PALERMO – Solo un quarto della busta paga alla maestra, suora a giudizio per estorsione

Per insegnare nelle scuole della Congregazione delle suore collegine della Sacra Famiglia di via Evangelista di Blasi, le maestre dovevano accettare compensi da fame e firmare buste paga di importi quattro volte superiori. Era questo il compromesso, oppure, diceva una delle sorelle: “Se ci sono problematiche di questo genere, potete licenziarvi”. È andata così nell’istituto, secondo quanto ha denunciato una delle maestre che ha guadagnato per quasi dieci anni 300 euro al mese, ma firmava una busta paga di 1.200 euro. E anche le indagini della sezione della polizia giudiziaria della procura hanno appurato quello stato di cose.

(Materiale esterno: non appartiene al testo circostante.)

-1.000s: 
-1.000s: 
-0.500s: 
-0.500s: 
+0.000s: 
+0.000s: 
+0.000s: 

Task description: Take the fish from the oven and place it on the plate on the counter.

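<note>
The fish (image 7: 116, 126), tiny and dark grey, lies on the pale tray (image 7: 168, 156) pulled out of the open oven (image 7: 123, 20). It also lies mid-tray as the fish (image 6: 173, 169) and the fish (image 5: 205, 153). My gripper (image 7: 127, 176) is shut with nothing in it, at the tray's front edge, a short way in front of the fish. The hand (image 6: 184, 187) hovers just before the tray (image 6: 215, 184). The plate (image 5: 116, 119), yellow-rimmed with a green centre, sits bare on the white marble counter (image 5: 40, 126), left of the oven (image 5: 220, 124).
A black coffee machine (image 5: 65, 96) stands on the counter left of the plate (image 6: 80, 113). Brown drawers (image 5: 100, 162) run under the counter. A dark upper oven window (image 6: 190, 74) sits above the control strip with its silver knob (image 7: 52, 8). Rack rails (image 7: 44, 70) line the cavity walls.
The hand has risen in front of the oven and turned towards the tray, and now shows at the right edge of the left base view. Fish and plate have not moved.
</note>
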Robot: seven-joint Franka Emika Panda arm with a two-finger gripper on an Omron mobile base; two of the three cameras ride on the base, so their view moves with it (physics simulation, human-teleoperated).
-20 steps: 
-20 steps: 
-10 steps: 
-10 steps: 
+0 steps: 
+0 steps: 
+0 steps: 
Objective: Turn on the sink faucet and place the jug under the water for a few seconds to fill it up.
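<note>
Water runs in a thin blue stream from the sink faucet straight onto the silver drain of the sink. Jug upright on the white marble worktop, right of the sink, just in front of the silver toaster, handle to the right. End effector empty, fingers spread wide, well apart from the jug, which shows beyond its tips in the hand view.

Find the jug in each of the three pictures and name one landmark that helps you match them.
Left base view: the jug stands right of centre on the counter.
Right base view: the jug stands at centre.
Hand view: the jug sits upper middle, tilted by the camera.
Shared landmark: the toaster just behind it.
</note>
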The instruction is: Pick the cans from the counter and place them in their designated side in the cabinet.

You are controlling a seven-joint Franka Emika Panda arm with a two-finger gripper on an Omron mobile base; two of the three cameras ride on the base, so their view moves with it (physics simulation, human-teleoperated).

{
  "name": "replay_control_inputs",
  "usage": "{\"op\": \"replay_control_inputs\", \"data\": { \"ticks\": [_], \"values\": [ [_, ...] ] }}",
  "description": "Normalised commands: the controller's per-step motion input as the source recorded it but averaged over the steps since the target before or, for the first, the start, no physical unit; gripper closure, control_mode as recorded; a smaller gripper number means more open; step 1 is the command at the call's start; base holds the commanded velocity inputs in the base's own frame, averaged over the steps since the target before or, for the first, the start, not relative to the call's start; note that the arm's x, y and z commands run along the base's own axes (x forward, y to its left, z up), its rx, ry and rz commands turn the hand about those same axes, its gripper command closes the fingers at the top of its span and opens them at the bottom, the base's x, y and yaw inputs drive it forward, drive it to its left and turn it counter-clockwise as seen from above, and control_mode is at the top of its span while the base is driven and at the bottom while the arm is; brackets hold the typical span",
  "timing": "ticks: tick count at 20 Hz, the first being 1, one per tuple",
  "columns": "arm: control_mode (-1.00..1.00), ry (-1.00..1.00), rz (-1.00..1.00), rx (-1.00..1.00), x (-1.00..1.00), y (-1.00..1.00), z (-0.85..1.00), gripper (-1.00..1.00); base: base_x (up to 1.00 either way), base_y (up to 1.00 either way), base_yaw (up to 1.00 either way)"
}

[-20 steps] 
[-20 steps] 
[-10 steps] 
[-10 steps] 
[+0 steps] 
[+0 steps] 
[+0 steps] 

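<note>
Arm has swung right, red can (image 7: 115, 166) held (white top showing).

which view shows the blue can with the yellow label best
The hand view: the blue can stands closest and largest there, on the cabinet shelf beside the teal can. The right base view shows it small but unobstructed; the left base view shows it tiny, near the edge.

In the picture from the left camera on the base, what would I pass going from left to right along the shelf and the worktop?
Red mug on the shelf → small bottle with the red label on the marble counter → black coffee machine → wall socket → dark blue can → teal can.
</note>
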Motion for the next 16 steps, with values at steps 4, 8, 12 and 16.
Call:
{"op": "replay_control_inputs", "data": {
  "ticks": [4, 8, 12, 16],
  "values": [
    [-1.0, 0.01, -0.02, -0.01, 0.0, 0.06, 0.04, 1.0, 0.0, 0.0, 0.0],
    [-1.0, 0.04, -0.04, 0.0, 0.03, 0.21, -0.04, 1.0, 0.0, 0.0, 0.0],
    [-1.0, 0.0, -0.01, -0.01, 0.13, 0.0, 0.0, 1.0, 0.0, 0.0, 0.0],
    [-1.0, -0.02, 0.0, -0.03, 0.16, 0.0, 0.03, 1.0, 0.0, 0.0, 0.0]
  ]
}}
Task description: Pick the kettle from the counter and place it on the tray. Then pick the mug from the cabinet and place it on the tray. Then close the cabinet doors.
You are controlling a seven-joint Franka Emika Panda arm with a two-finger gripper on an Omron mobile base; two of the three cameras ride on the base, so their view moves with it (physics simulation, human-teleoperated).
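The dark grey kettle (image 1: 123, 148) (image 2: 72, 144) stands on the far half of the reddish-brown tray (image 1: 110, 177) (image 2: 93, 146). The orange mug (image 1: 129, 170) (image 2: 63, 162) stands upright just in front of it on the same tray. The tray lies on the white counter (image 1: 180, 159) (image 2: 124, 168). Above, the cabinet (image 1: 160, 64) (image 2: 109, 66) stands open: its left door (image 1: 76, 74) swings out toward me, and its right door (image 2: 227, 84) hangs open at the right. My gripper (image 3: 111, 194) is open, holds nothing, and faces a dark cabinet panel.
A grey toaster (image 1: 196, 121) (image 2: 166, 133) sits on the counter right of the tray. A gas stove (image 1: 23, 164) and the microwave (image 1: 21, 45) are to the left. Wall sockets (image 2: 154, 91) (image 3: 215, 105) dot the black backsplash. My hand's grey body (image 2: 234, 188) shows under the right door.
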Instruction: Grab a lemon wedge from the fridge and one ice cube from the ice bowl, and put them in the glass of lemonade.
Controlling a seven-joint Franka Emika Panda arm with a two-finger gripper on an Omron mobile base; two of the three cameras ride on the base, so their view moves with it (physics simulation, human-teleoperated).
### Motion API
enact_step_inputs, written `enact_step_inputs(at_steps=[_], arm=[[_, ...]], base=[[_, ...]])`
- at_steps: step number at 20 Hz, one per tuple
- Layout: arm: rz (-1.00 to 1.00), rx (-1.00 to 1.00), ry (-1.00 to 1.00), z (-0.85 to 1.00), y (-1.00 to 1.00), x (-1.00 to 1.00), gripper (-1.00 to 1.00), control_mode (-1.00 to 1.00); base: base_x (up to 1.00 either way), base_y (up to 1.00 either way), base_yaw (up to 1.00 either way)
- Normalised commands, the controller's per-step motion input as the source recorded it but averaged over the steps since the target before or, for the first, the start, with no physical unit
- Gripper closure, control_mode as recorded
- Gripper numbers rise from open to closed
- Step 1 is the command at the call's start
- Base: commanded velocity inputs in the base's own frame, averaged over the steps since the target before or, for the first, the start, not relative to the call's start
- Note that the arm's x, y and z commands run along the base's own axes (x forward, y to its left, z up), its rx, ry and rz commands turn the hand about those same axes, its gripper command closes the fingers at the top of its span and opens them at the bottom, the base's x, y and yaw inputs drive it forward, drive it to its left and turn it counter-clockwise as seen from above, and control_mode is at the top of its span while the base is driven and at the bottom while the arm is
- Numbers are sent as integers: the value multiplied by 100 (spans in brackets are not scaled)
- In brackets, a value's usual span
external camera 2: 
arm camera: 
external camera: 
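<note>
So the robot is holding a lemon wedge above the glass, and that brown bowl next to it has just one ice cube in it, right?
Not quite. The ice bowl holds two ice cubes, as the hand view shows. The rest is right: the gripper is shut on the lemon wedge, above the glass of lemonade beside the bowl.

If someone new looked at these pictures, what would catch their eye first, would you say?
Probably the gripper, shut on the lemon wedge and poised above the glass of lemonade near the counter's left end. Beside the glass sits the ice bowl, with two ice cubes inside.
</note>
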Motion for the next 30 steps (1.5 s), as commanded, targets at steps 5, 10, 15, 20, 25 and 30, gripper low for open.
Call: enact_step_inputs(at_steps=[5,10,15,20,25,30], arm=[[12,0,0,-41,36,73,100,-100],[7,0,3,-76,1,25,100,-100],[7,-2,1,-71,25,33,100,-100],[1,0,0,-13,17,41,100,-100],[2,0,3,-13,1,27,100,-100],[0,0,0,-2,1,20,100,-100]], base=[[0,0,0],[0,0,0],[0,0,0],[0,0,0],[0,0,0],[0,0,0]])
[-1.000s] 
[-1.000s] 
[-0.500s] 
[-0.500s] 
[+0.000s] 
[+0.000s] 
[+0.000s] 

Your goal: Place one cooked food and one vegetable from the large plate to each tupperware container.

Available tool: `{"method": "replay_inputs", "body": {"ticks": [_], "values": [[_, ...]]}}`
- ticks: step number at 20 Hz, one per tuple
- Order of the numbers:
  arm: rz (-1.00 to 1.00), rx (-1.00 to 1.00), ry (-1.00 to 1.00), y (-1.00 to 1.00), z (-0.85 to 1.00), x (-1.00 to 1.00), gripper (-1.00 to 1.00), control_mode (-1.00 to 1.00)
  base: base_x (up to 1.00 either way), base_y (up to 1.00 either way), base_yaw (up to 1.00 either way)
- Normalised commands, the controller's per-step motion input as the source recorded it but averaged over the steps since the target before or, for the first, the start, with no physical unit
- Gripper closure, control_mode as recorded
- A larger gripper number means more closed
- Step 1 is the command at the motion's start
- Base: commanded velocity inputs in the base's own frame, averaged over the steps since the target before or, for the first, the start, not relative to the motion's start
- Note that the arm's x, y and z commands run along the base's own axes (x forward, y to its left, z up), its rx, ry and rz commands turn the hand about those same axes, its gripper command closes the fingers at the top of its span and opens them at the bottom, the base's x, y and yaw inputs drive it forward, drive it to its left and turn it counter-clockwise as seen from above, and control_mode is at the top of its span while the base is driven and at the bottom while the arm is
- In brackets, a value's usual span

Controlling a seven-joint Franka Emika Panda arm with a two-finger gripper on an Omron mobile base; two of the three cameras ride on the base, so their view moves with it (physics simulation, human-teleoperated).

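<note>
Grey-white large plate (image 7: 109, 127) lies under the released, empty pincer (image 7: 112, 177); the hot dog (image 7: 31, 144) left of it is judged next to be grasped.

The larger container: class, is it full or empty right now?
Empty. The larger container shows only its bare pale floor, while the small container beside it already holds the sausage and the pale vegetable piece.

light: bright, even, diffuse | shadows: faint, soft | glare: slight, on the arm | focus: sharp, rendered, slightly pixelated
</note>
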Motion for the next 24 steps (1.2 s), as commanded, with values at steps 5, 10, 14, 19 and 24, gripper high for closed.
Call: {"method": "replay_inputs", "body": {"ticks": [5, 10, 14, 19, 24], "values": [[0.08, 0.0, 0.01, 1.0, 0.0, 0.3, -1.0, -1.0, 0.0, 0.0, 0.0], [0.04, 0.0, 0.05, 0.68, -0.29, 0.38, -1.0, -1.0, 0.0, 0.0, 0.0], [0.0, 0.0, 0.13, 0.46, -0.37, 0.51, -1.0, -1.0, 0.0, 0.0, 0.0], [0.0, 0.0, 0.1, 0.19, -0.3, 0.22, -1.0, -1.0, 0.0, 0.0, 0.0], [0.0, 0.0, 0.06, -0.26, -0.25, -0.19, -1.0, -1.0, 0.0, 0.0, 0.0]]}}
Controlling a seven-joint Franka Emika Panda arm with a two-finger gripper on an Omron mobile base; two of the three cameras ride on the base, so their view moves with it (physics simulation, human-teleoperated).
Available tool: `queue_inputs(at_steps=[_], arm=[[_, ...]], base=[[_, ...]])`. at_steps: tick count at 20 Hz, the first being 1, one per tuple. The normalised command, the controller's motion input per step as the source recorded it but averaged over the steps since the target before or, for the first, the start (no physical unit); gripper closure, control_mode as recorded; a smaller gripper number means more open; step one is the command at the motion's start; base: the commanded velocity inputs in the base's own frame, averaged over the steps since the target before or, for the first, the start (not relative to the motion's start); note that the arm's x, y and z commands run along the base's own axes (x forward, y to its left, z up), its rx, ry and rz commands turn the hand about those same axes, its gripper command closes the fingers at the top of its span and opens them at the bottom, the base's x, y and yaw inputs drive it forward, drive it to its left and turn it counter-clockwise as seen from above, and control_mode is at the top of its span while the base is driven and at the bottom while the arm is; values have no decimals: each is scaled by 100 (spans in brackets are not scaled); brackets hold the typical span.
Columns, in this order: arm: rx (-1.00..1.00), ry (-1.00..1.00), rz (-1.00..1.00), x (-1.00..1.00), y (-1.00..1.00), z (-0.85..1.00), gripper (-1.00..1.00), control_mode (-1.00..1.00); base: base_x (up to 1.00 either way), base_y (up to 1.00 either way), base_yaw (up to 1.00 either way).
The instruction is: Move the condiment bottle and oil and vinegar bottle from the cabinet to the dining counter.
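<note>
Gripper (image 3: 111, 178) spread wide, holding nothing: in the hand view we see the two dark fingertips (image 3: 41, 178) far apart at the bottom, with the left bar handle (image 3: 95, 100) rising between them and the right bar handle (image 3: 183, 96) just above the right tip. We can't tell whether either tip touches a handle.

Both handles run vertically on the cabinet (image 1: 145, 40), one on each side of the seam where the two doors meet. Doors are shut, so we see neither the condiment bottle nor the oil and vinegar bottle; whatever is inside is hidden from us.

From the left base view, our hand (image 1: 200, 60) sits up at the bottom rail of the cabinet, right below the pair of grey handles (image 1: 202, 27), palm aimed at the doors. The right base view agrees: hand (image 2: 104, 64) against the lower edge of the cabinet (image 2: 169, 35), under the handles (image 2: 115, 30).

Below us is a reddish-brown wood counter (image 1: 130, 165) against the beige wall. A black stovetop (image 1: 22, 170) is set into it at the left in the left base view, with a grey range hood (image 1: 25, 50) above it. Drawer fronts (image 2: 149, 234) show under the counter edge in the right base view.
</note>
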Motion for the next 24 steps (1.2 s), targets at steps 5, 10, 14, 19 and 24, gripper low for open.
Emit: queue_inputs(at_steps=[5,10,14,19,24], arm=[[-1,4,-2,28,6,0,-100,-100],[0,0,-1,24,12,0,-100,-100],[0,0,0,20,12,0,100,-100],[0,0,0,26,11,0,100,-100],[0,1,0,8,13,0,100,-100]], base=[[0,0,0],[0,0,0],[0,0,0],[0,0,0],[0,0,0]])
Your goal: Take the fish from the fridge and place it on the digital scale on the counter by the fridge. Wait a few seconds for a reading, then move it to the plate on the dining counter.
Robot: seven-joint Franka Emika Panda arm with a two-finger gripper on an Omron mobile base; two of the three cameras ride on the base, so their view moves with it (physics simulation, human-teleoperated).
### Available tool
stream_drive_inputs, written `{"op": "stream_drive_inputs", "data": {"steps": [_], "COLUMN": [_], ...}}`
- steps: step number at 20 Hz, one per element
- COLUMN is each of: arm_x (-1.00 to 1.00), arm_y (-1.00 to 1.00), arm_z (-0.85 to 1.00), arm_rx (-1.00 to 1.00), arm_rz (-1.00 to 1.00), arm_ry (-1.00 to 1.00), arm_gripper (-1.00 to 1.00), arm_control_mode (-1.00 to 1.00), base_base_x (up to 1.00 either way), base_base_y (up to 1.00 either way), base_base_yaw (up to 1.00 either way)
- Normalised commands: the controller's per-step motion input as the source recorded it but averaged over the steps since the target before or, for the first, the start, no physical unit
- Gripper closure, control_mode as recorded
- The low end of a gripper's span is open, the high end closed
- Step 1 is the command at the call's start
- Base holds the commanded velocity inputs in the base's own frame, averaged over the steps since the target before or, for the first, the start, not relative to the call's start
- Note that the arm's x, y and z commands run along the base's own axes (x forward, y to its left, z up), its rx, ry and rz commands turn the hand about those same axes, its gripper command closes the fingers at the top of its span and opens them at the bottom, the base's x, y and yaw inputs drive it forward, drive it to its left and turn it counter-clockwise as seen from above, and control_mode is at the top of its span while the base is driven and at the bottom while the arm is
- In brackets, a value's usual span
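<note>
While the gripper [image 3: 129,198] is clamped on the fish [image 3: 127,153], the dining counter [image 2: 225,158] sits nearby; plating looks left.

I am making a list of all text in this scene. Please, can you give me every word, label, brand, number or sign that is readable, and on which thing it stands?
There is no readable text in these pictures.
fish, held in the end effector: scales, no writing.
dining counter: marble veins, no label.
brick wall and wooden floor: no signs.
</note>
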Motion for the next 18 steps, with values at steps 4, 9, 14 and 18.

Il danno accumulato in questi anni dalla maestra che si è ribellata si aggirerebbe intorno ai 90 mila euro. 

Nei guai sono finite tre suore del Collegio di Maria al Borgo, una delle scuole elementari che dipende dalla sede di via Evangelista di Blasi: la madre superiora Angela Alaima, suor Stella, Carmela Oliva, suor Gemma, e la direttrice del collegio dell’Albergheria, Maria Alioto, suor Teresa. L’accusa per tutte e tre è di estorsione. La direttrice del collegio, Suor Teresa, che avrebbe avuto il colloquio con la maestra che ha presentato la denuncia, è già sotto processo davanti alla quinta sezione penale. Su richiesta dell’avvocato della parte offesa, Giuseppe Pipitone, è stata ammessa la responsabilità civile della Congregazione. La maestra si è costituita parte civile. Le altre due suore, la madre superiora e la sorella che si occupa della parte amministrativa del collegio, rischiano il processo. Dopo tre richieste di archiviazione avanzate da parte della procura, il giudice per le indagini preliminari Fernando Sestito ha disposto l’imputazione coatta delle due suore. L’udienza preliminare è stata fissata per il 3 febbraio.

Secondo il giudice, le suore hanno messo come condizione alla maestra, e anche a un’altra collega, sentita come testimone, di accettare il compenso di appena 310 euro a fronte di una busta paga con un importo ben più alto. “Ho accettato perché non avevo altra scelta — ha dichiarato la maestra — e dovevo maturare il punteggio per poter insegnare nella scuola pubblica”. Nel 2010 arriva per l’insegnante il licenziamento senza preavviso per la riduzione delle iscrizioni di alunni.

“La mia assistita ha deciso di sporgere denuncia dopo il licenziamento — dice l’avvocato Pipitone — anche perché è in quel momento che ha scoperto che il resto del suo stipendio finiva nelle tasche delle sorelle”. All’indomani del licenziamento fu dimezzato, secondo la denuncia della maestra, anche il compenso del trattamento di fine rapporto.
“Non è mia abitudine commentare i processi in corso — dice l’avvocato Nino Zanghì, che difende le tre suore — ma sono certo che alla fine sarà dimostrata l’estraneità delle persone interessate”.